WHAT IS EXPECTED -> Starting with the first line below, reproduce each line exactly until you have included the one bearing "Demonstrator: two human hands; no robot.".

INFORMATION SUPPLIED ->
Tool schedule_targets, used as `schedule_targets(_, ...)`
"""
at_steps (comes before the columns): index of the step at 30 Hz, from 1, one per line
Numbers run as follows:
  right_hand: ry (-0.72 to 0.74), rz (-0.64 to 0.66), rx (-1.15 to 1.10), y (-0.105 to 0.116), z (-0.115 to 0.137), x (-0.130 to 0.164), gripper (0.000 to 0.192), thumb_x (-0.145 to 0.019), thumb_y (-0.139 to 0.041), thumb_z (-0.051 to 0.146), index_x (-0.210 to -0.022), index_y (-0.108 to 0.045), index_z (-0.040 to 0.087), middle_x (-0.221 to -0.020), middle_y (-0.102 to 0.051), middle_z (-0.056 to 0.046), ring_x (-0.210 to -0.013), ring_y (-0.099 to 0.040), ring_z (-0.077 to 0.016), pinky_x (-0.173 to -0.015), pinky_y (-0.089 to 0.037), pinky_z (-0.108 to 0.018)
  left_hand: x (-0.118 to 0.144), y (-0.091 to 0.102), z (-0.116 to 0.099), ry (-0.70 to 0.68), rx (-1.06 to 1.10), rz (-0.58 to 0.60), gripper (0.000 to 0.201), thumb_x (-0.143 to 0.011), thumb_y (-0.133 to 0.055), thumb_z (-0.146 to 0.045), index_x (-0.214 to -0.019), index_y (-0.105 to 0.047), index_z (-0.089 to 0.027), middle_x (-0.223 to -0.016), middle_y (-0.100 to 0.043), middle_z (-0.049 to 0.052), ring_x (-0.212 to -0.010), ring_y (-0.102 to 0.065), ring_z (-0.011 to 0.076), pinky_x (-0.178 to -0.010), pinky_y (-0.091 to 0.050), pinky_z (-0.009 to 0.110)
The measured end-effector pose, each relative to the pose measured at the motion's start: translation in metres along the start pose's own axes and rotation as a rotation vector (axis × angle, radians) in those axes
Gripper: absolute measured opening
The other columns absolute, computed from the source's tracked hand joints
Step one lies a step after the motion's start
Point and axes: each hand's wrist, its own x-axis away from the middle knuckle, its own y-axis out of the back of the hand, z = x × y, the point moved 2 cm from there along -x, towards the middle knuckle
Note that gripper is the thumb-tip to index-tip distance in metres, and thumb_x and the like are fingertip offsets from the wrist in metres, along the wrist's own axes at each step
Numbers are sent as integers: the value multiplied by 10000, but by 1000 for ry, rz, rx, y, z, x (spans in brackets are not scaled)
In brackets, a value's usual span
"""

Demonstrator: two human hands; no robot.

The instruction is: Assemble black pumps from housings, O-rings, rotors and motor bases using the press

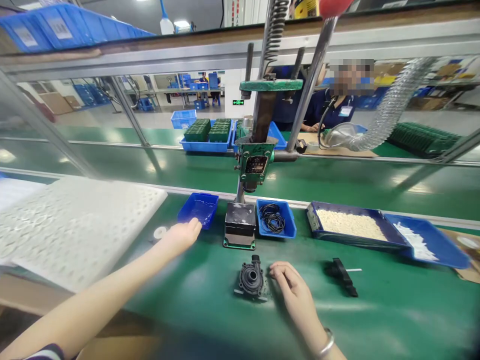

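Observation:
My left hand [184, 235] reaches to the near rim of a small blue bin [198, 207] with a clear, shiny content. Its fingers are closed together, and whatever they pinch is hidden. A black pump housing [252, 276] with a round central port lies on the green bench in front of me. Just right of the housing, my right hand [294, 287] rests with curled fingers, apart from it; anything within them cannot be made out. White rings [160, 232] lie by my left wrist. Farther right is a black part [343, 277] with a thin white rod beside it.
A press [257, 162] stands above a black block [240, 217]. Beside that is a bin of black rings [275, 220]. Trays of cream pieces [348, 225] and white tubes [416, 242] sit right; a white foam board [78, 215] lies left. A person works across the bench.

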Motion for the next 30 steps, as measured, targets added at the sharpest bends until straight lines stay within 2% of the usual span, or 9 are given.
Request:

SOLUTION FOR THIS EXERCISE ->
Tool schedule_targets, used as `schedule_targets(_, ...)`
"""
at_steps (comes before the columns): index of the step at 30 Hz, from 1, one per line
Numbers run as follows:
  right_hand: ry (-0.72 to 0.74), rz (-0.64 to 0.66), rx (-1.15 to 1.10), y (-0.105 to 0.116), z (-0.115 to 0.137), x (-0.130 to 0.164), gripper (0.000 to 0.192), thumb_x (-0.145 to 0.019), thumb_y (-0.139 to 0.041), thumb_z (-0.051 to 0.146), index_x (-0.210 to -0.022), index_y (-0.108 to 0.045), index_z (-0.040 to 0.087), middle_x (-0.221 to -0.020), middle_y (-0.102 to 0.051), middle_z (-0.056 to 0.046), ring_x (-0.210 to -0.013), ring_y (-0.099 to 0.040), ring_z (-0.077 to 0.016), pinky_x (-0.173 to -0.015), pinky_y (-0.089 to 0.037), pinky_z (-0.108 to 0.018)
  left_hand: x (-0.118 to 0.144), y (-0.091 to 0.102), z (-0.116 to 0.099), ry (-0.70 to 0.68), rx (-1.06 to 1.10), rz (-0.58 to 0.60), gripper (0.000 to 0.201), thumb_x (-0.143 to 0.011), thumb_y (-0.133 to 0.055), thumb_z (-0.146 to 0.045), index_x (-0.214 to -0.019), index_y (-0.105 to 0.047), index_z (-0.089 to 0.027), middle_x (-0.223 to -0.016), middle_y (-0.100 to 0.043), middle_z (-0.049 to 0.052), ring_x (-0.212 to -0.010), ring_y (-0.102 to 0.065), ring_z (-0.011 to 0.076), pinky_x (-0.178 to -0.010), pinky_y (-0.091 to 0.050), pinky_z (-0.009 to 0.110)
The measured end-effector pose, each relative to the pose measured at the motion's start: translation in metres along the start pose's own axes and rotation as a rotation vector (axis × angle, radians) in those axes
Gripper: absolute measured opening
The other columns absolute, computed from the source's tracked hand joints
Step one lies a step after the motion's start
Point and axes: each hand's wrist, its own x-axis away from the middle knuckle, its own y-axis out of the back of the hand, z = x × y, the point moved 2 cm from there along -x, towards the middle knuckle
Note that gripper is the thumb-tip to index-tip distance in metres, and thumb_x and the like are fingertip offsets from the wrist in metres, along the wrist's own axes at each step
Numbers are sent as integers: the value multiplied by 10000, but by 1000 for ry, rz, rx, y, z, x (spans in brackets are not scaled)
In brackets, a value's usual span
"""

Demonstrator: two human hands; no robot.

The response to this exercise is complete.